Artinya: Dan telah menceritakan kepada kami Qutaibah bin Sa'id, telah menceritakan kepada kami Abdul Aziz, yaitu Ad Darawardi, dari Al 'Ala' dari Bapaknya dari Abu Hurairah bahwasanya Rasulullah SAW bersabda, “Janganlah kalian bernazar, karena sesungguhnya nazar itu tidak bisa merubah takdir sedikitpun. Dan sesungguhnya dengan nazar itu dikeluarkan sesuatu dari orang yang bakhil.” (HR. Muslim, no. 3096).

 

Sebagaimana diterangkan dalam hadis, larangan Rasulullah SAW ini bukan larangan haram, tetapi makruh.

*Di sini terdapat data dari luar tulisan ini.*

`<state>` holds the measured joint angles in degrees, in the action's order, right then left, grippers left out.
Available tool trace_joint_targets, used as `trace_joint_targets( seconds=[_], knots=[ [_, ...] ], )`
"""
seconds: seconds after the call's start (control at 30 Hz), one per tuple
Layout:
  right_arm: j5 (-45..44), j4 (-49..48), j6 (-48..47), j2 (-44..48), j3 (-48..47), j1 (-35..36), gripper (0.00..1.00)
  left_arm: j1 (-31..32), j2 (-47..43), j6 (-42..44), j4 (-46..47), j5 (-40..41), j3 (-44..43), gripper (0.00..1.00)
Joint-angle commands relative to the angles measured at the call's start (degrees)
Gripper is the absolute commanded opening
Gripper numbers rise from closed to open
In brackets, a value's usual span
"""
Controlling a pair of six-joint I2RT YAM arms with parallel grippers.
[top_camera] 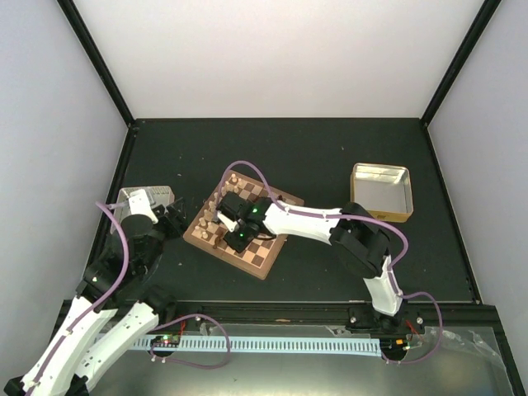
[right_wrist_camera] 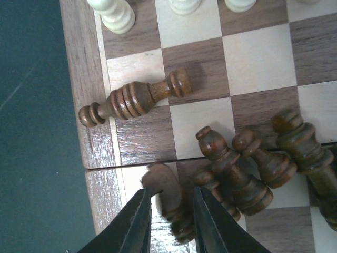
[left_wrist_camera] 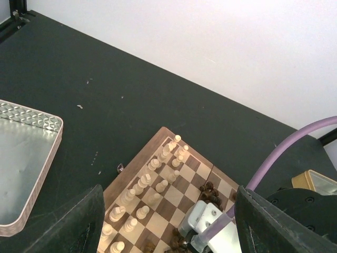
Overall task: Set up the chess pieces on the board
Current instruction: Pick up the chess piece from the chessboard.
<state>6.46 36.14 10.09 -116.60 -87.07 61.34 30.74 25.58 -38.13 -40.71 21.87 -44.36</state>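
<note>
Right wrist view: the right gripper [right_wrist_camera: 169, 197] has its jaws closed narrowly on a dark chessman [right_wrist_camera: 166, 206] at the edge of the board [right_wrist_camera: 97, 142], near a toppled dark piece [right_wrist_camera: 131, 100] and a heap of dark pieces [right_wrist_camera: 253, 168]. In the left wrist view, the left gripper [left_wrist_camera: 168, 232] is wide open and empty over the board, which lies skewed mid-table. Two rows of cream pieces [left_wrist_camera: 152, 179] stand along one side of it.

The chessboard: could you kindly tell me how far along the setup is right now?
Done: the cream pieces stand in two rows along one edge of the board. In hand: the fingers of the right gripper straddle one dark piece at the board's rim; whether they grip it is unclear. Left: the other dark pieces sit clustered, and a toppled dark piece lies on its side.
</note>
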Motion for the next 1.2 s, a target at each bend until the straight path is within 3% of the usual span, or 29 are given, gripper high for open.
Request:
trace_joint_targets(
  seconds=[0.0, 0.53, 0.7, 0.8, 1.0, 1.17],
  knots=[
    [0.0, -0.4, -1.3, -1.0, -0.8, 0.4, 0.25, -0.4, 0.6, 0.2, 0.9, 1.5, 0.1, 0.69],
    [-3.6, 3.1, -3.1, -0.2, 2.3, 1.6, 0.32, -0.5, 0.7, -0.4, 1.2, 1.8, 0.8, 0.69],
    [-4.8, 1.7, -1.9, 0.2, 4.5, 1.7, 0.25, -0.5, 0.8, -0.5, 1.4, 1.2, 1.2, 0.69],
    [-5.4, 0.4, -1.1, 0.8, 5.5, 1.7, 0.15, -0.4, 1.0, -0.6, 1.5, 0.6, 1.4, 0.70],
    [-6.0, -10.3, -0.8, 9.5, 14.2, 1.7, 0.09, -0.4, 1.2, -1.3, 3.3, -3.3, 2.7, 0.72],
    [-6.3, -26.3, -0.7, 22.7, 26.4, 1.6, 0.09, -0.5, 2.6, 0.4, 10.2, -16.0, 5.7, 0.78]
  ],
)
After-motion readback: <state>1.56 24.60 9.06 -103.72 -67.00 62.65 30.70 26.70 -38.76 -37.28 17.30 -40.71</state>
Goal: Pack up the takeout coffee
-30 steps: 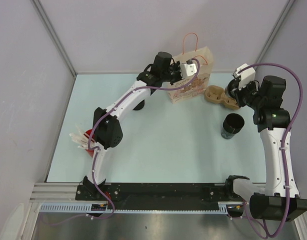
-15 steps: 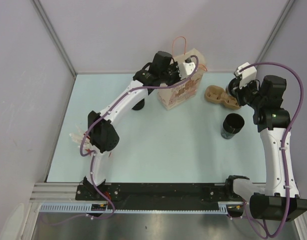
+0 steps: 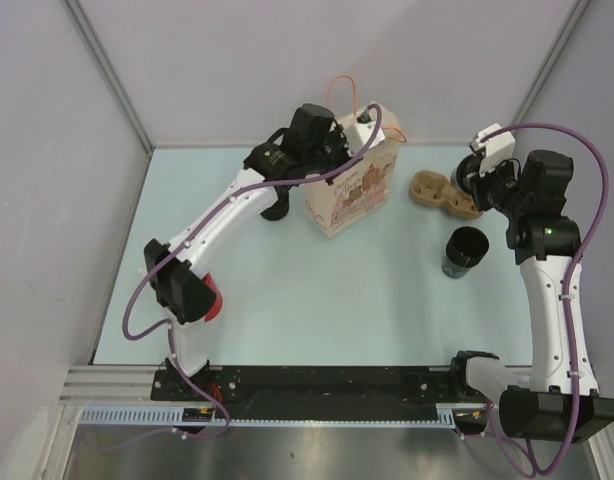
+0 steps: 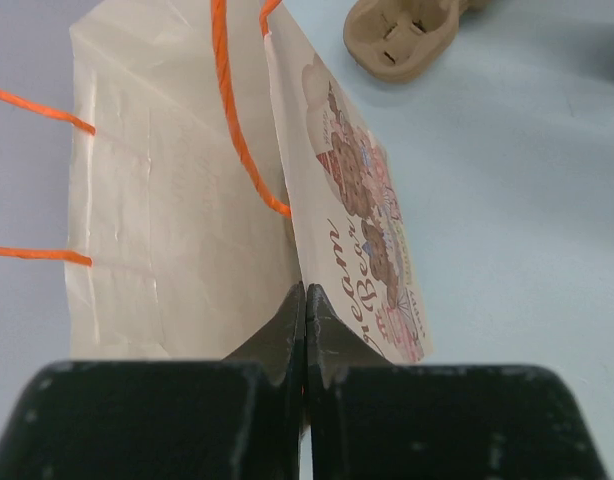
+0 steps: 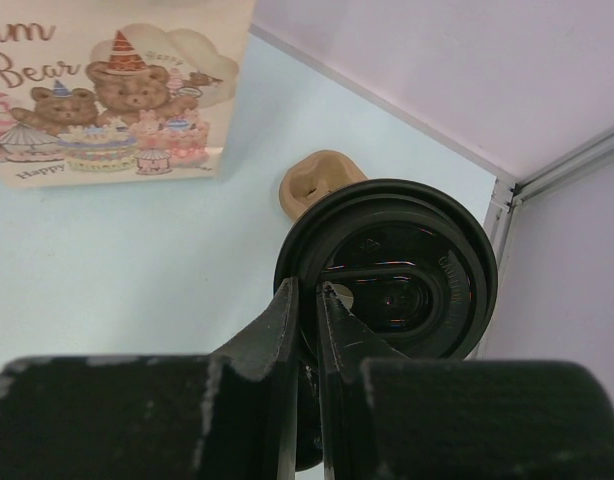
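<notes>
The left arm (image 3: 237, 200) stretches long and low across the pale blue table (image 3: 317, 300) toward the back wall; the left pincer (image 4: 305, 300) is pressed fully together on the mouth edge of the paper bag (image 4: 177, 210), a creased cream bag with orange cord handles and a teddy-bear print, standing just ahead of its fingers; the right arm (image 3: 547, 290) stands folded upright; the right pincer (image 5: 309, 295) is nearly closed, nipping the rim of a round, glossy black lid (image 5: 407, 260); beyond it lies a moulded brown pulp carrier (image 5: 322, 175); a black cup (image 3: 464, 250) stands open-topped back toward that arm's base.
</notes>
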Robot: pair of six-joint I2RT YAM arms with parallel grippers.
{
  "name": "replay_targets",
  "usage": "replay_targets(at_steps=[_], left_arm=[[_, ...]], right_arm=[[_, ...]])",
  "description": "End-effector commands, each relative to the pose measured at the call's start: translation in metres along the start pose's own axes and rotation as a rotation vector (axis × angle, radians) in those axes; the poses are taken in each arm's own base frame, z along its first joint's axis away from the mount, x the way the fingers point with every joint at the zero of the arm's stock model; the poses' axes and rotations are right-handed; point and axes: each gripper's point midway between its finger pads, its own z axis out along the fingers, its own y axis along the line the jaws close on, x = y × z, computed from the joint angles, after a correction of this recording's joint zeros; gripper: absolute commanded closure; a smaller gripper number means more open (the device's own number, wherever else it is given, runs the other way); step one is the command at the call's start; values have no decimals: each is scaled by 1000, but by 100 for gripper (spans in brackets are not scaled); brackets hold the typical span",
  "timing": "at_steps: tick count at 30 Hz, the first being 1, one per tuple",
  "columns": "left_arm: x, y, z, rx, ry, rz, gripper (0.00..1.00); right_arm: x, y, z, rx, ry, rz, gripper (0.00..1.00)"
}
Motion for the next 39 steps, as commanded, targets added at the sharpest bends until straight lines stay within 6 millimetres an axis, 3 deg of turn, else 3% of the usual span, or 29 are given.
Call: replay_targets(at_steps=[1, 5, 8, 14, 19, 25, 31, 35, 39], left_arm=[[-16, 1, -42, -64, -44, -52, 100], [-8, -11, -57, -74, -44, -59, 100], [7, -32, -64, -61, -19, -51, 100], [6, -59, -92, -30, -46, -90, 100], [2, -69, -111, -18, -56, -159, 100], [9, -81, -112, -15, -42, -195, 100], [23, -90, -110, -8, -11, -240, 100], [31, -93, -109, -20, 15, -261, 98], [30, -103, -108, 23, 8, -278, 88]], right_arm=[[-17, -7, -5, 32, -65, -4, 100], [-16, -9, -7, 34, -67, 3, 100], [-16, -10, -8, 31, -69, 8, 100], [-18, -9, -11, 24, -82, 10, 100], [-19, -9, -13, 18, -89, 15, 100], [-21, -7, -13, -2, -102, 25, 100], [-40, -4, -16, -20, -160, 62, 100], [-51, 9, -6, -85, -144, 82, 100], [-64, 51, 11, -193, -109, 27, 100]])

Hal tersebut karena Rasulullah SAW tidak pernah membatalkan nazar-nazar, dan beliau tidak mengatakan bahwa orang yang bernazar itu berdosa. Bahkan Rasulullah SAW menyuruh membayar kafarat kepada orang yang tidak menyempurnakan nazarnya. Hal ini memberi arti bahwa nazar itu diperbolehkan. Sementara itu, orang yang bernazar dikatakan bakhil karena untuk mengerjakan kebaikan saja mengapa dengan syarat bila keinginannya terlaksana? Contohnya nazar: “Saya bernazar, bila saya dikaruniai anak laki-laki, saya akan menyumbang untuk madrasah ini sekian. Maka apabila ia benar dikaruniai anak laki-laki, wajiblah ia menyumbang madrasah tersebut.”

 

Demikianlah berbagai dalil ataupun pelajaran yang bisa menjadi acuan kita dalam ibadah puasa. Dalil yang kita gunakan untuk beribadah adalah dalil dari Al-Qur’an yang sudah pasti benar dan/ atau hadis shahih atau setidaknya hasan lidzatihi. Adapun selain dalil yang ada, tidak menutup kemungkinan terdapat dalil yang shahih maupun sharih lainnya yang bisa kita gunakan sebagai landasan hukum ibadah. Semoga kita semuanya mampu melaksanakan puasa dengan baik dan istiqamah sebagai upaya kita meraih kesempurnaan amal salih. Aamiin.